The Shanghai Stampede and the Blame Game

January 6, 2015

The Chinese university department that attracted attention last month for banning Christmas apparently believes its decision was vindicated by the New Year’s Eve stampede in Shanghai that left three dozen dead, many of them students.

In statement dated Jan. 2nd and published on the website of Modern College of Northwest University in Xi’an, representatives of the college’s Youth League Committee Office wrote that had the tragedy occurred on Christmas Eve in Xi’an, the college’s Christmas celebrations ban would have been lauded.

“The tragic stampede that happened in Shanghai during the holiday has unfortunately shown the decision made by management of our college to be wise,” the statement’s title said.

via China College Crows Over Christmas Ban After Deadly Stampede – China Real Time Report – WSJ.

Would I be justified in calling out these folks for being insensitive idiots whose logical reasoning skills are on par with a head of lettuce?

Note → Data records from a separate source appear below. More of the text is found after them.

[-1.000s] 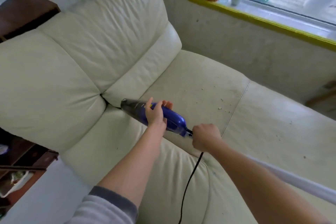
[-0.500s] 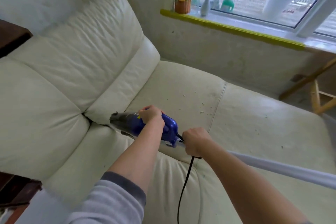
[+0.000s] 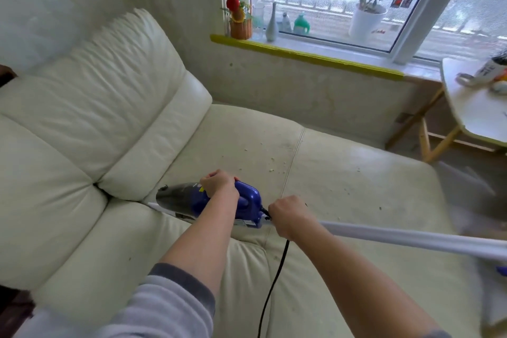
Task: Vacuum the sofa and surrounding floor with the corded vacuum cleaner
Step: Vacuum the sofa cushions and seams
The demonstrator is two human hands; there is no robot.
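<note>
**Handheld vacuum worked along the sofa crease**

While the left hand [image 3: 219,185] curled over the top of the blue handheld vacuum cleaner [image 3: 214,202], its grip closed on the body, the right hand [image 3: 288,217] was fisted at the rear end, where the black cord [image 3: 274,277] left the machine and a white tube [image 3: 397,239] ran off to the right. The vacuum lay low on the cream leather sofa [image 3: 96,228], its dark nozzle aimed at the crease under the back cushion.

The step would likely go best with the nozzle kept flat to the leather and drawn slowly, the cord held clear of the path. Crumbs [image 3: 271,160] lay scattered on the seat beyond the hands, near the seam, not yet collected. A white counter [image 3: 472,112] on wooden legs stood at right beside the sofa; it could crowd floor work there. A flower basket [image 3: 240,23] and white vase [image 3: 271,25] stood on the windowsill.
</note>
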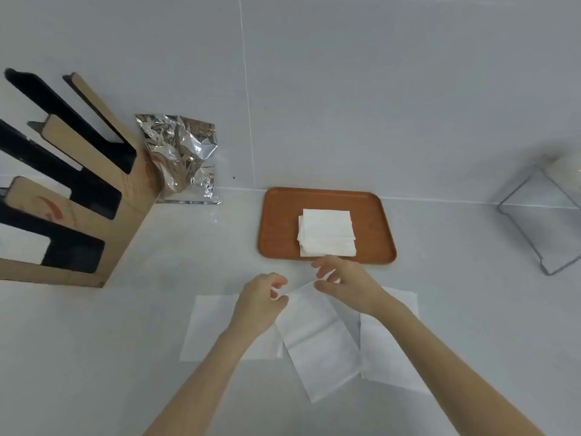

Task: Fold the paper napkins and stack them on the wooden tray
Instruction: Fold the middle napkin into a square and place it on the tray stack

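A brown wooden tray (279, 228) lies at the back of the counter with a stack of folded white napkins (327, 232) on it. In front of the tray, a white napkin (317, 338) is held up by its far edge. My left hand (261, 305) pinches the left corner of that edge and my right hand (345, 286) pinches the right corner. The napkin hangs toward me, half folded, with a crease across it. Two more flat napkins lie on the counter, one on the left (207, 328) and one on the right (393, 350), partly under my arms.
A wooden knife block with black handles (63, 190) stands at the left. A crumpled foil bag (182, 155) leans against the tiled wall behind it. A wire rack (540, 221) stands at the right edge.
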Available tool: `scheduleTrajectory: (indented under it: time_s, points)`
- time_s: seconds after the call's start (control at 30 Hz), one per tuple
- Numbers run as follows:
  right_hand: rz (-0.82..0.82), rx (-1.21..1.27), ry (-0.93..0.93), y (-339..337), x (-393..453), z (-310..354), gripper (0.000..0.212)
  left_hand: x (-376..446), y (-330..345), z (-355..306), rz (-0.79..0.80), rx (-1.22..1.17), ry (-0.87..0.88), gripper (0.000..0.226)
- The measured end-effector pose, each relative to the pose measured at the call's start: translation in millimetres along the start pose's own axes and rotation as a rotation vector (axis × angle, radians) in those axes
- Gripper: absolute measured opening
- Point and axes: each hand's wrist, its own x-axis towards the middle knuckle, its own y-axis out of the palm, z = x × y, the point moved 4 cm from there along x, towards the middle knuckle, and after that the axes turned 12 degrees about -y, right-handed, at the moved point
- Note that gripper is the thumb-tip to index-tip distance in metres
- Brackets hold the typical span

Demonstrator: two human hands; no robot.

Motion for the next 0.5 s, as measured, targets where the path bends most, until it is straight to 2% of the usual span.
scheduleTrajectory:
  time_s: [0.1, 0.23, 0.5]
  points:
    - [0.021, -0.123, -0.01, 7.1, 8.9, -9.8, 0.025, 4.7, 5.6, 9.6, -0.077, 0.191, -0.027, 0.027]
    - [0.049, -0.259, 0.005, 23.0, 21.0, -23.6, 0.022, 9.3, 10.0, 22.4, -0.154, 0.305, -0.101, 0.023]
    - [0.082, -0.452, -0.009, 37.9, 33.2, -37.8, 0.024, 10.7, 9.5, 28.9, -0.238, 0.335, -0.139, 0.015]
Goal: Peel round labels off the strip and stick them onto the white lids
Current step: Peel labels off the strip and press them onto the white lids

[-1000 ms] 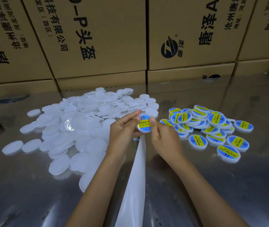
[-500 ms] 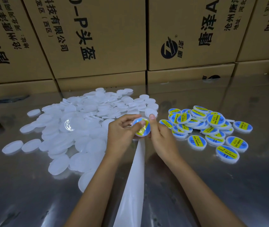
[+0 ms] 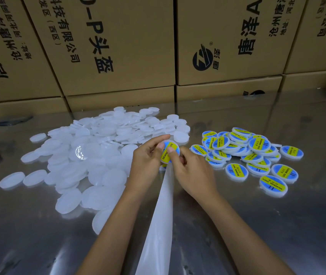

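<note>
a white lid [image 3: 171, 150] with a blue and yellow round label on its face is held up above the shiny metal table [image 3: 277, 225], in the middle of the view. the left hand [image 3: 148, 161] grips it from the left, fingers curled round its edge and thumb on the label. the right hand [image 3: 193, 171] pinches it from the right, its thumb pressed on the yellow band and its other fingers curled under. the white strip [image 3: 160, 215] runs from just below the hands down to the bottom edge. to the left lies a big heap of plain white lids [image 3: 90, 155], some spread out singly. to the right, a smaller pile of labelled lids [image 3: 247, 153] sits apart from it. brown cardboard boxes [image 3: 118, 46] with printed characters stand stacked along the far side of the table.
</note>
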Tool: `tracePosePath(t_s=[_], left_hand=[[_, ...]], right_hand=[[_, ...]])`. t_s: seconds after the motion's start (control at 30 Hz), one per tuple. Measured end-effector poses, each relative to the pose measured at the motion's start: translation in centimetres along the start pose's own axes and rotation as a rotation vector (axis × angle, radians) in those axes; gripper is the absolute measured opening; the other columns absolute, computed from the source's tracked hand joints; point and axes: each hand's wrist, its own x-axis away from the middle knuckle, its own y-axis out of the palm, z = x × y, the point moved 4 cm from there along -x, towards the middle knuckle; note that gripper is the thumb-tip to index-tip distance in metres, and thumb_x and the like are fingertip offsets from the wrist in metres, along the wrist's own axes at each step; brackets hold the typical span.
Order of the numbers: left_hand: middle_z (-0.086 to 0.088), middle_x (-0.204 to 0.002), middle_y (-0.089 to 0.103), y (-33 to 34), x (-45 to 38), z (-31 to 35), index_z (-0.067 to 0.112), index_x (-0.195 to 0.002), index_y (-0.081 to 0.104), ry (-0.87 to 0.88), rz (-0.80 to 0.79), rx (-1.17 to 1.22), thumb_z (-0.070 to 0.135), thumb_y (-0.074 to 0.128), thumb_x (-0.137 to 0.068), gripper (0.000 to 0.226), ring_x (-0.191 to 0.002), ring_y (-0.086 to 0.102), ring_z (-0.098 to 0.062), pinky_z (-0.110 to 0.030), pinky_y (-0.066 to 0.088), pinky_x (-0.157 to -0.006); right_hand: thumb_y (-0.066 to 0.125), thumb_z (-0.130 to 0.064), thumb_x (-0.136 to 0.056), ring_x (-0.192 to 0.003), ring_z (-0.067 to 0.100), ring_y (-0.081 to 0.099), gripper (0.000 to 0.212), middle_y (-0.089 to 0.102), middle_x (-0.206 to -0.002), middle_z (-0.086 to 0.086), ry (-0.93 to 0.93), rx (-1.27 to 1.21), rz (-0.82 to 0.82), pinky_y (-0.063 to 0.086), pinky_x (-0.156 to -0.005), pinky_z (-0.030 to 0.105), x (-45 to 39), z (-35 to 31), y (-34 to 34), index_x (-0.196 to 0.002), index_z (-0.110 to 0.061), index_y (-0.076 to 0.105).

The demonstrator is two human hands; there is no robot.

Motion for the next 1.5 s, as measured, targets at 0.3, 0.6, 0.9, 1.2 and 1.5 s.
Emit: tracePosePath(t_s=[0.3, 0.6, 0.9, 1.2, 1.5], left_hand=[[0.009, -0.127, 0.068, 0.7, 0.1, -0.8, 0.019, -0.134, 0.063, -0.025, -0.183, 0.026, -0.01, 0.063, -0.091, 0.052, -0.11, 0.069, -0.01, -0.021, 0.057, -0.085], [0.007, -0.094, 0.078, -0.9, -0.3, -0.5, 0.019, -0.098, 0.077, -0.009, 0.079, 0.017, 0.002, 0.075, -0.086, 0.021, -0.092, 0.073, -0.012, -0.024, 0.06, -0.069], [0.002, -0.089, 0.078, -1.4, -0.3, -0.5, 0.018, -0.095, 0.078, -0.015, 0.173, 0.051, 0.016, 0.066, -0.097, 0.013, -0.088, 0.075, -0.018, -0.029, 0.061, -0.07], [0.009, -0.123, 0.069, -0.2, -0.1, -0.5, 0.023, -0.135, 0.06, -0.006, -0.038, 0.022, -0.007, 0.051, -0.098, 0.049, -0.105, 0.07, -0.005, -0.023, 0.056, -0.093], [-0.007, -0.113, 0.072, -1.9, -0.9, -1.1, 0.013, -0.116, 0.068, -0.036, 0.193, -0.059, -0.016, 0.037, -0.091, 0.049, -0.093, 0.072, -0.021, -0.04, 0.06, -0.078]], right_hand=[[0.033, -0.045, -0.104, -0.068, 0.025, 0.049, 0.05, 0.049, -0.061, -0.004, 0.093, -0.096, 0.05, 0.041, -0.063, 0.038, -0.6, 0.8, -0.5, -0.058, -0.027, 0.033], [0.04, -0.062, -0.088, -0.059, 0.005, 0.048, 0.042, 0.052, -0.057, -0.014, 0.05, -0.325, -0.157, 0.035, -0.057, 0.03, -0.1, 0.0, 0.5, -0.065, -0.028, 0.05], [0.067, -0.038, -0.091, -0.054, 0.005, 0.034, 0.042, 0.042, -0.055, -0.01, 0.034, -0.465, -0.258, 0.029, -0.053, 0.022, 0.0, -0.4, 1.2, -0.068, -0.005, 0.054], [0.052, -0.035, -0.101, -0.041, 0.004, 0.039, 0.04, 0.048, -0.047, -0.008, 0.416, -0.635, -0.004, 0.031, -0.044, 0.016, -2.1, 3.2, -1.4, -0.067, -0.014, 0.059], [0.043, -0.026, -0.102, -0.038, 0.013, 0.035, 0.032, 0.043, -0.057, 0.003, 0.776, -0.87, 0.406, 0.033, -0.037, 0.022, -3.1, 9.9, -6.0, -0.074, -0.013, 0.052]])
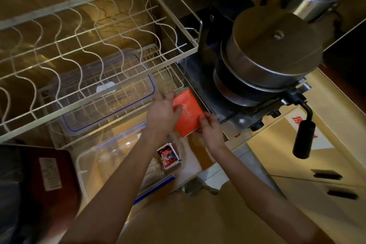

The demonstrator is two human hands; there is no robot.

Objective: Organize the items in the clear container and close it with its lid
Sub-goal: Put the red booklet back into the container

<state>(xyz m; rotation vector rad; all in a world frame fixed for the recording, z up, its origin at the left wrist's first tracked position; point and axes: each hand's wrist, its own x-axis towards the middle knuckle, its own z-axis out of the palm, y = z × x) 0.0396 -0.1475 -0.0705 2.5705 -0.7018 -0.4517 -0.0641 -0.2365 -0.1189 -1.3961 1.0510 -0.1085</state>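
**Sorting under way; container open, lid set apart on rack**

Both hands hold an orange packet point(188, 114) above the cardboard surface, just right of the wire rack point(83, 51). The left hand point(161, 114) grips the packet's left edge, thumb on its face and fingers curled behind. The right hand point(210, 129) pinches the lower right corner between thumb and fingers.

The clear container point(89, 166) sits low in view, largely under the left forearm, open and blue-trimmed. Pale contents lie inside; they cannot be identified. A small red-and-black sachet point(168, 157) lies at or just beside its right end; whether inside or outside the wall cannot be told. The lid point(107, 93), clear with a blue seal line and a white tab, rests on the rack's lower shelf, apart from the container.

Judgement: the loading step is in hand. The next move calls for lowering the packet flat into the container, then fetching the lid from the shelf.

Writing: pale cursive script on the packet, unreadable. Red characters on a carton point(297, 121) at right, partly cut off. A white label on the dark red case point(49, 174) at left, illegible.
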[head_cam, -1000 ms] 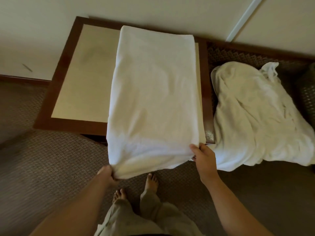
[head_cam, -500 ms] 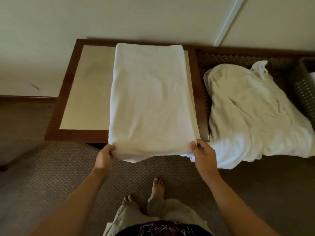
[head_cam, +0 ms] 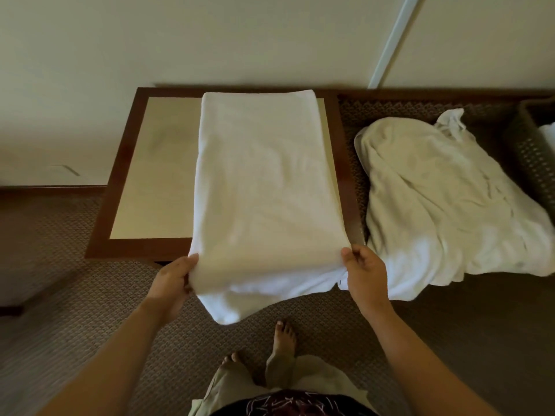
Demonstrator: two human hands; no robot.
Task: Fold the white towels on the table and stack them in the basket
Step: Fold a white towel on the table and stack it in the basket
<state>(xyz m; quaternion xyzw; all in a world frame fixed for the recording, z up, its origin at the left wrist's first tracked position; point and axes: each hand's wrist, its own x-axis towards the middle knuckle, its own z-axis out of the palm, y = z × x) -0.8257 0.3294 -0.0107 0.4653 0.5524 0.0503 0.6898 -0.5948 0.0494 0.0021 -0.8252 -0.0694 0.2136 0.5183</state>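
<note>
the fold is midway: a long white towel (head_cam: 264, 187) lies lengthwise on the right half of the surface (head_cam: 156, 175), its far end at the far edge and its near end spilling over the near edge. the left hand (head_cam: 172, 280) and right hand (head_cam: 365, 274) each have their fingers clamped on a near corner of it. the next move probably calls for lifting both corners together and carrying them to the far edge, keeping the sides aligned. a heap of unfolded towels (head_cam: 444, 199) lies off the surface's right edge, with the dark woven basket (head_cam: 531, 145) beyond it. patterned carpet (head_cam: 60, 325) below, pale wall (head_cam: 210, 40) behind.
</note>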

Sure, but I won’t bother. I’m going to assume that the “Youth League” representatives are students, and there’s no easier target than a dim-witted kid driven by ideology.

That being said, it is rather interesting how quickly blame is assessed when something tragic occurs. In addition to the ridiculous attempt to tie the Christmas ban to the sad New Year events in Shanghai (no, the logic makes no sense), I also read several bizarre rumors and theories. My favorite one was that someone was throwing out fake currency to the crowd, who stampeded in an attempt to collect the bills — greed was the problem, you see.

As usual, the real explanation was slightly more complicated and assuredly more boring, having mostly to do with crowd control measures that were not sufficient for the task at hand.

But everyone would prefer to play the blame game, and if you can blame the West, or a Western holiday in this case, that is always the safest way to go. Sort of like when government regulators go after Wal-mart or GSK — very little domestic blowback.

I’d love to say that this is a very Chinese phenomenon, but of course it isn’t. What happens in your typical U.S. state when there is a budget shortfall? Suddenly it’s the fault of illegal immigrants and the poor. Why? No political blowback to the ones doing the criticizing. See how the game is played? Unfortunately, in most cases, the blame game is played by politicians and other folks in power, with disastrous results.

In this case, I take solace in the fact that the nonsense coming out of Xi’an was temporary (the post has since been taken down) and that no one with any real authority was behind it.

For once, the (rational) grown-ups were in charge.